It’s not utter madness to reset American novelist Jack London’s overtly political novel “Martin Eden” in the Red Epoch Italy of the 1960s.
The title character (Luca Marinelli of TV’s “Trust”) rants about “individualism” and “socialism” and “capitalism” as a young man teaching himself literature, politics and how to write. He adds fame to his rage repertoire in his later years, a famous poet, novelist and essayist who no longer speaks at union rallies and fumes guiltily about that.
The ferment of the time, with liberal capitalists kidding themselves about how much they hate the very idea of socialism, gives the adaptation an appropriate backdrop, if nothing else.
But this meandering Pietro Marcello (“Lost and Beautiful”) film seems to exist out of time, a fictional “struggling artist” biography as rife with cliches as it is obtuse in story and message.
Martin is a merchant sailor when we meet him, young and curious about the world beyond his reach. He’s head-turning handsome, hotheaded and two-fisted. But he recognizes the dead-end that being stuck in his circumstances promises him. And he resolves to change that by becoming an autodidact. He will teach himself.
Martin’s first break comes when he intervenes in a beating a rich kid is taking. That introduces him into the world of the cultured and well-off Orsinis, and fair Elena (Jessica Cressy) becomes his Unattainable. She speaks French, plays the piano and is as well-read and cultured as any college student he’ll ever meet.
“Mr. Eden,” she says, keeping him at a formal remove for the longest time, “what you need is an education.

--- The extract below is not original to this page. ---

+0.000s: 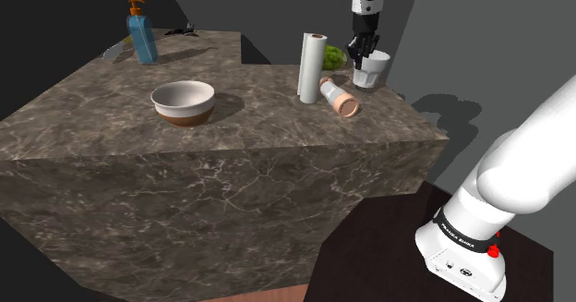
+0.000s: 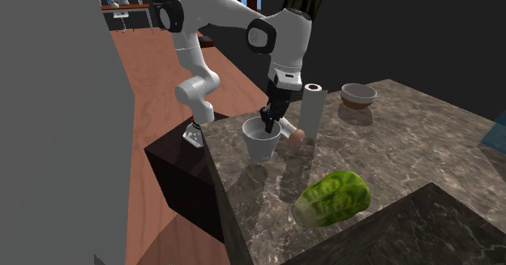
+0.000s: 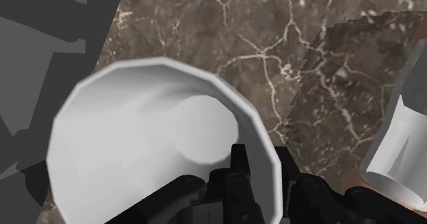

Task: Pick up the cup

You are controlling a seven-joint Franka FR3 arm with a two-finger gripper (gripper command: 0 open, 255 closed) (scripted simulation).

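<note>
Fingers (image 3: 239,159) are closed on one side wall of the white cup (image 3: 150,140), one finger inside the rim and one outside. Cup is upright directly under them and seems to rest on the marble surface (image 1: 111,134), close to its edge.

Risks:
- One-wall pinch is off-centre and looks shallow, near the rim. Cup may tilt, swivel or slip out on lift.
- Shaker (image 2: 294,134) lies on its side just past the outer finger, with the paper towel roll (image 2: 313,108) upright beyond it. A sideways swing could knock either.

Views:
- Wrist view makes the straddle and the empty cup bottom plain. In the shoulder view the hand covers that contact.
- Second exterior view gives the lettuce (image 2: 334,197), well apart from the fingers.
- Shoulder view adds the bowl (image 1: 183,102) and soap dispenser (image 1: 141,34), both far from the fingers.
</note>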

I can see you’ve got intelligence.”
Martin strives to educate himself, and writes her letters from his various gigs on “my incessant march through knowledge (in Italian with English subtitles).” One more menial job and he vows to make a living by writing, turning out short stories and essays which every newspaper and magazine in Italy turns down. “Return to sender” packages are even more brutal than rejection notes.
He gives himself “two years to prove my talent” can support them, but gets sidetracked in his readings. He takes to the long-abandoned philosopher and social theorist Herbert Spencer, the man who read Darwin and coined the phrase “Survival of the fittest,” which he applied to every sort of transaction and interaction.
Martin throws Spencer into every argument, which makes him no friends even as his writing finally gains notice.
The cliches raining all over this lengthy and often tediously-talky affair include choosing the aspirational mate over the beauty of his own class, the mentor (Carlo Cecchi) who challenges him not to sell out and the tubercular hanky that mentor is sure to cough into at some point.
The TB and incredibly tin-eared Spencer obsession are among the dated elements of this good-looking, artfully-made drama. Marcello inserts early 20th century silent film footage clips to make the connection between the ferment London (and Martin Eden) write in, and the script takes pains to include a loud, pontificating debate between smug members of the Orsini circle and Martin, whose tolerance of socialism (if not his embrace of it) they dismiss as “one of the maladies of youth.”
Marinelli is never less than committed to this “primitive” artist character, a guy not shy about throwing a punch and treating women as prizes, setting his jaw at being reminded of how poorly-educated he is and how his success may be the ultimate revenge, even if the end, that’s not enough.
Nor is “Martin Eden.” This high-minded London story is far closer to the leftist/workers-unite allegories of the German socialist/novelist B. Traven. But even Traven took care to wrap his politics and striving/struggling characters in entertaining adventure parables like “The Treasure of the Sierra Madre.”
London, already famous and well-off thanks to his early 1900s hits “Call of the Wild,” “White Fang” and “The Sea Wolf,” worked out his dissatisfaction with himself and his relationship with the world with “Martin Eden.” But in English or in Italian, that was never going to be particularly cinematic, something the filmmakers here must have realized when they gave up on editing this into something more coherent and entertaining.
Cast: Luca Marinelli, Jessica Cressy, Carlo Cecchi and Denise Sardisco
Credits: Pietro Marcello script by Pietro Marcello and Maurizio Braucci , based on a novel by Jack London. A Kino Lorber release.